# Dataset
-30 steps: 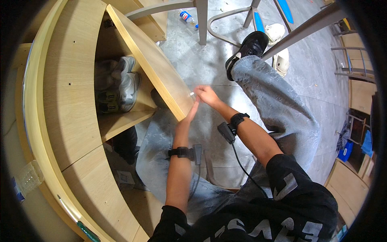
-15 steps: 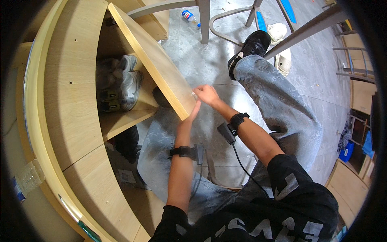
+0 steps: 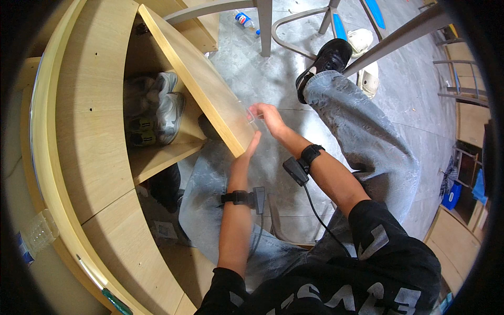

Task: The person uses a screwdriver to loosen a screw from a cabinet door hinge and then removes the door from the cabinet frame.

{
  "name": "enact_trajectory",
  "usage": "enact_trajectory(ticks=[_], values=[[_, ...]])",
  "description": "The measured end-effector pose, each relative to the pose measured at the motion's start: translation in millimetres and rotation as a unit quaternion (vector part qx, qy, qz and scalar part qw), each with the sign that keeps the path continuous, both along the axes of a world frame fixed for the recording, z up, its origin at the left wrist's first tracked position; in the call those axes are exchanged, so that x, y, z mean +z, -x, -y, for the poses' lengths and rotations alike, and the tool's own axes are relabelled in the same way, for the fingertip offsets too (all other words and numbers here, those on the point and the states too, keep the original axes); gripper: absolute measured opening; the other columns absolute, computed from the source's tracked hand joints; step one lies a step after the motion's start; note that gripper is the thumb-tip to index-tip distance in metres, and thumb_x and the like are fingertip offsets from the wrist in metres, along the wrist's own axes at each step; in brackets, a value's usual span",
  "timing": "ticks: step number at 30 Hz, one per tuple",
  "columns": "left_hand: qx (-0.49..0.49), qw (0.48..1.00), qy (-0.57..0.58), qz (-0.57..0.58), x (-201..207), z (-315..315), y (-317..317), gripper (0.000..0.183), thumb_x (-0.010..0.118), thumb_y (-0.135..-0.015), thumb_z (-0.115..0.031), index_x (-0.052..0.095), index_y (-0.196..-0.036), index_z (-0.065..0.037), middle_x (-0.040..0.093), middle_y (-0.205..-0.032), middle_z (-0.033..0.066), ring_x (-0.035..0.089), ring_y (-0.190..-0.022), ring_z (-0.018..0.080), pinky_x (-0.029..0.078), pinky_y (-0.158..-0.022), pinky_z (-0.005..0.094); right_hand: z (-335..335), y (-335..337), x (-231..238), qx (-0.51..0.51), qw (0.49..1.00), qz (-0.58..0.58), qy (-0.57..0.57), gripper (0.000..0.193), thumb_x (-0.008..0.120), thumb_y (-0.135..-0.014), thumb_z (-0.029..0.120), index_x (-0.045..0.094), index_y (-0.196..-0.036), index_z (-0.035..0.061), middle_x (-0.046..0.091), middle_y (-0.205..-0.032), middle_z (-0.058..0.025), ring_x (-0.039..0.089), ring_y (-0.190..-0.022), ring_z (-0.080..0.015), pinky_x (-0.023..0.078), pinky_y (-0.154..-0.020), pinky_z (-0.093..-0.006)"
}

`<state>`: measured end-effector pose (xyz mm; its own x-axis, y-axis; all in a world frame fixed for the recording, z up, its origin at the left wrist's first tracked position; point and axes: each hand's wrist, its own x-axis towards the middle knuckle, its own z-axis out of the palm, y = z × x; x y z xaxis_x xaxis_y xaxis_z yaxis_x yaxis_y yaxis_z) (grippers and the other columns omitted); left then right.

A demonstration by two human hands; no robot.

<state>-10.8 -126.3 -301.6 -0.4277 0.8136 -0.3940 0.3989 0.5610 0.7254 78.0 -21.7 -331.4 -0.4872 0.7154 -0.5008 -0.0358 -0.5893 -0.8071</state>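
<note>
I sit on the floor beside a light wooden cabinet whose open door (image 3: 199,84) swings out toward me. My left hand (image 3: 245,155) lies flat, fingers straight, against the door's near corner and holds nothing. Just above it, my right hand (image 3: 266,116) pinches at the door's edge, where a thin clear film (image 3: 245,109) seems to lift off the wood. Each wrist wears a black band with a small black box and a cable.
A pair of grey shoes (image 3: 157,107) stands on the shelf inside the cabinet. On the grey floor lie a plastic bottle (image 3: 244,20), metal furniture legs (image 3: 265,26) and white slippers (image 3: 365,58). My legs in grey jeans stretch out under the door.
Both hands stay at the door's near corner. My left hand has slid slightly lower and straightened its fingers, while the right hand has shifted a little to the right along the edge.
</note>
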Motion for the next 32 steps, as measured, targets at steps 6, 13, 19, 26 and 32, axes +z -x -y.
enact_trajectory(ticks=[6,13,19,26,32], values=[[-0.011,0.997,-0.075,-0.015,-12,-2,-2,0.054,0.062,-0.073,-0.025,0.051,-0.122,-0.005,0.053,-0.122,0.0172,0.047,-0.116,0.0338,0.034,-0.099,0.0423,3,0,-11,0.071,0.99,0.067,-0.098,0.019,0.053,-0.078,0.018,0.067,-0.082,0.005,0.064,-0.079,-0.0037,0.057,-0.079,-0.016,0.043,-0.073,-0.0294],[-0.008,0.999,-0.028,-0.013,-6,0,2,0.047,0.06,-0.076,-0.028,0.055,-0.117,-0.007,0.057,-0.117,0.0161,0.05,-0.113,0.0328,0.037,-0.096,0.0411,10,-13,-28,0.118,0.99,0.062,-0.036,0.018,0.058,-0.072,0.001,0.063,-0.09,0.0022,0.063,-0.087,-0.005,0.057,-0.087,-0.0142,0.044,-0.081,-0.0292],[-0.06,0.996,-0.044,-0.049,5,-8,-5,0.038,0.058,-0.077,-0.027,0.06,-0.109,-0.006,0.061,-0.11,0.0144,0.054,-0.107,0.0326,0.039,-0.093,0.0422,13,-19,-45,0.181,0.97,0.134,-0.088,0.021,0.057,-0.075,-0.003,0.064,-0.095,0.0017,0.064,-0.089,-0.0068,0.058,-0.086,-0.0149,0.047,-0.078,-0.0288],[-0.071,0.993,-0.064,-0.069,-4,2,11,0.037,0.061,-0.077,-0.022,0.06,-0.111,-0.008,0.06,-0.112,0.0137,0.054,-0.108,0.0315,0.039,-0.092,0.0418,17,-7,-27,0.164,0.978,0.124,-0.038,0.023,0.059,-0.074,-0.001,0.064,-0.097,-0.0001,0.064,-0.091,-0.0079,0.059,-0.086,-0.016,0.048,-0.078,-0.0288],[-0.038,0.994,-0.083,0.064,5,76,-4,0.043,0.065,-0.076,-0.022,0.058,-0.116,-0.008,0.057,-0.12,0.0142,0.05,-0.114,0.0283,0.037,-0.097,0.0405,11,-21,-40,0.135,0.981,0.134,-0.03,0.026,0.06,-0.07,-0.004,0.063,-0.096,-0.0002,0.064,-0.089,-0.007,0.059,-0.085,-0.0157,0.048,-0.078,-0.0281]])
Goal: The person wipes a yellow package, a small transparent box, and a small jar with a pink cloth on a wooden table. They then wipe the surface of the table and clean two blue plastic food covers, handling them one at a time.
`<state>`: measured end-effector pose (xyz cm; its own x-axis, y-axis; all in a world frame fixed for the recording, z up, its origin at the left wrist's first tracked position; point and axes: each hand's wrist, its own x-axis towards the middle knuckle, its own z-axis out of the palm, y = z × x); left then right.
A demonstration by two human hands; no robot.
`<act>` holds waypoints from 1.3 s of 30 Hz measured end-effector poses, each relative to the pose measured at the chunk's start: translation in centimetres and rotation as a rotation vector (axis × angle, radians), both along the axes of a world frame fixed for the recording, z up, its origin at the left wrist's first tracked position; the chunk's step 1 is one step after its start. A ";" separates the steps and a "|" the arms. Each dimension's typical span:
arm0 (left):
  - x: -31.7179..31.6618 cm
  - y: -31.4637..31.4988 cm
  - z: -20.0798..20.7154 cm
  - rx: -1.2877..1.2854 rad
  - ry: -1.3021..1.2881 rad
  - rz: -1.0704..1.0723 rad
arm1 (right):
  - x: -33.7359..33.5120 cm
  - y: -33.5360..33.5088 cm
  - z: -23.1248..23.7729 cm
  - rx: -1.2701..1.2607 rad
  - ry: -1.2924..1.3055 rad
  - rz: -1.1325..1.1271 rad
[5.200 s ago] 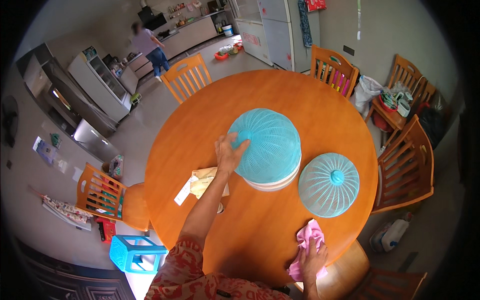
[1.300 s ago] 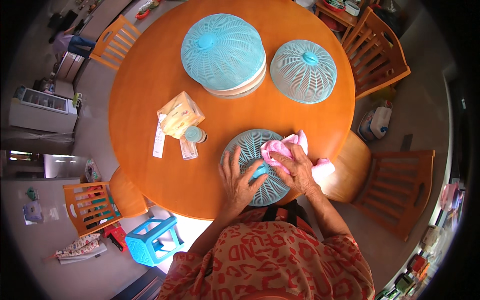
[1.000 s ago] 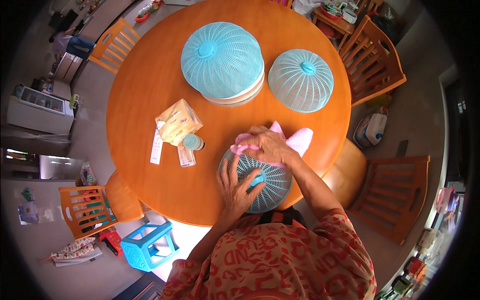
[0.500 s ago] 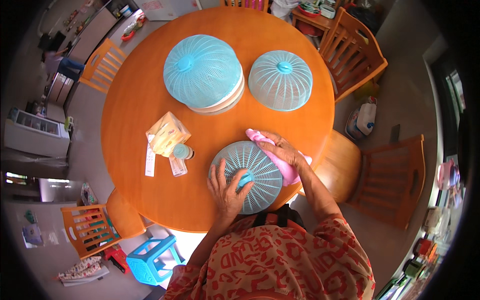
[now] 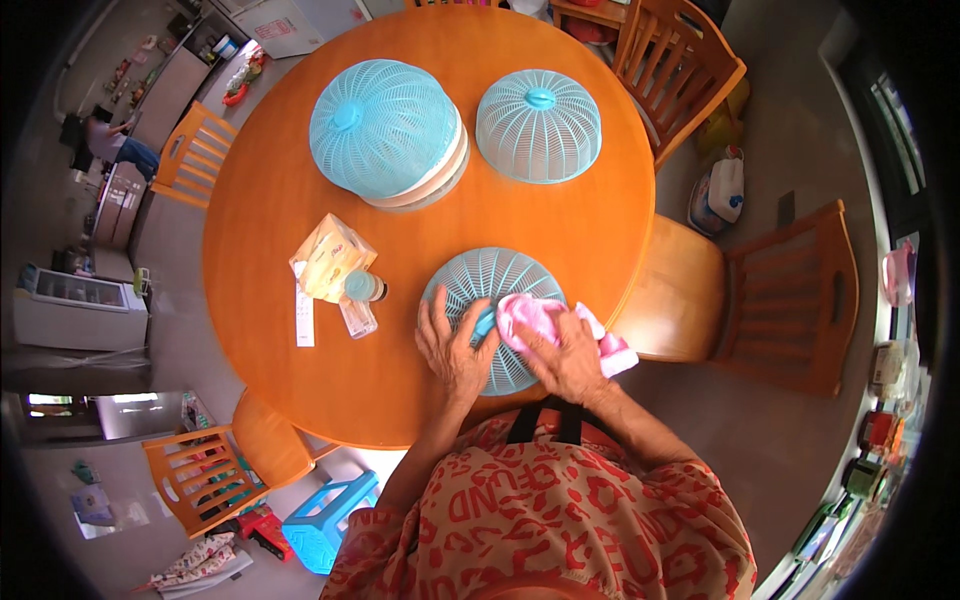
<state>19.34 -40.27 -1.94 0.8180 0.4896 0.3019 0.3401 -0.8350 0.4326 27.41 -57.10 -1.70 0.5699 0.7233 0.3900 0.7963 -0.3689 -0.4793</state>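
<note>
A light-blue plastic mesh food cover [image 5: 510, 375] sits at the table's near edge, right in front of me. My left hand [image 5: 455, 345] grips its left side, fingers bent over the mesh and thumb beside the blue knob [image 5: 485, 322]. My right hand [image 5: 575, 360] is closed on a pink cloth [image 5: 532, 316], pressing it against the top of the cover just right of the knob. A loose end of the cloth hangs out past the right side of that hand. The palm side of both hands is hidden.
Farther back on the round wooden table [image 5: 270, 150] stand a large blue mesh cover [image 5: 385, 130] over pale stacked rims and a smaller one [image 5: 540, 135]. Left of me are a tissue pack [image 5: 330, 255] and a small jar [image 5: 362, 286]. Wooden chairs [image 5: 790, 300] and a blue stool [image 5: 325, 520] surround the table.
My right hand has brought the pink cloth from the cover's right outer side leftward onto its top, beside the knob. My left hand stays on the cover's left side. The whole view has shifted slightly.
</note>
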 end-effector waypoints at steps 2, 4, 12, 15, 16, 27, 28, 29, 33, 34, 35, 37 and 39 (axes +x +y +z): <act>-0.2 0.3 0.0 0.008 0.006 -0.027 | 1.3 1.0 0.0 0.023 0.074 -0.081; -0.4 1.0 0.4 0.003 0.027 -0.078 | 2.9 2.6 1.3 -0.038 0.205 -0.175; 0.1 2.6 -0.8 0.054 -0.121 -0.228 | 5.0 5.0 1.1 -0.076 0.143 -0.302; 0.0 2.5 -0.8 0.025 -0.129 -0.221 | 1.9 3.6 1.2 -0.123 -0.028 -0.260; 0.0 2.4 -0.7 0.021 -0.125 -0.218 | 0.7 3.1 1.0 -0.121 -0.069 -0.253; -0.3 4.6 0.0 0.044 -0.036 -0.346 | -6.3 0.0 0.7 -0.044 -0.071 -0.123; -0.4 4.8 0.2 0.051 -0.028 -0.376 | -5.7 0.3 0.4 -0.045 -0.077 -0.158; -0.8 4.8 0.7 0.042 -0.002 -0.345 | -5.1 0.6 0.4 -0.044 -0.050 -0.187; -1.8 3.1 1.2 0.068 0.075 -0.241 | -1.2 2.4 0.8 -0.047 0.036 -0.318; -2.0 2.7 1.5 0.084 0.091 -0.238 | -0.1 2.8 0.9 -0.032 0.012 -0.333; -2.2 2.5 1.7 0.100 0.111 -0.229 | 1.0 3.4 1.0 -0.016 -0.008 -0.341; -2.1 3.0 1.2 0.138 -0.011 -0.299 | 3.4 4.3 0.3 -0.012 -0.014 -0.374; -1.5 3.8 -0.1 0.046 -0.092 -0.302 | 4.1 4.7 -0.2 0.002 -0.022 -0.367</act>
<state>17.88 -36.47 -2.02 0.8925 0.2124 0.3979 0.0346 -0.9118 0.4091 31.54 -52.36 -1.91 0.7825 0.4714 0.4066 0.6215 -0.6309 -0.4645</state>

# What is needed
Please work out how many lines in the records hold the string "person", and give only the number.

# Task answer
2